> **Description of the task**: Reproduce nothing but the lines from the one with "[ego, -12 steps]" down to the last line of the data below.
★ ★ ★
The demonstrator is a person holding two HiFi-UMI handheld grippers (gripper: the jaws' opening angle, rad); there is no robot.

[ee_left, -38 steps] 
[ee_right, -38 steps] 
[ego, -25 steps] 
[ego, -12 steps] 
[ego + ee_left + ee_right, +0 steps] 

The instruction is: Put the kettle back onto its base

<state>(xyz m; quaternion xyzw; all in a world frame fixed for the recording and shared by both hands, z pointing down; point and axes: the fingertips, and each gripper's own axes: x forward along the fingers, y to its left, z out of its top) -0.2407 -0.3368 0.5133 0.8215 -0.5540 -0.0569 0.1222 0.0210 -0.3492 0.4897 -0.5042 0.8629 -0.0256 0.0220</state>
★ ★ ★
> **Output of the task**:
[ego, -12 steps] 
[ego + ee_left + ee_right, +0 steps] 

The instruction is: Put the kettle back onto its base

<state>(xyz m; quaternion xyzw; all in a world frame fixed for the recording and shared by both hands, z pointing down; point and axes: the fingertips, and each gripper's own axes: x forward along the fingers, y to its left, z out of its top) -0.2407 -0.3368 0.5133 0.8215 -0.5540 -0.0569 0.1222 0.0210 -0.3492 0.4897 -0.5042 0.8629 -0.0256 0.0220</state>

The requested output has been produced.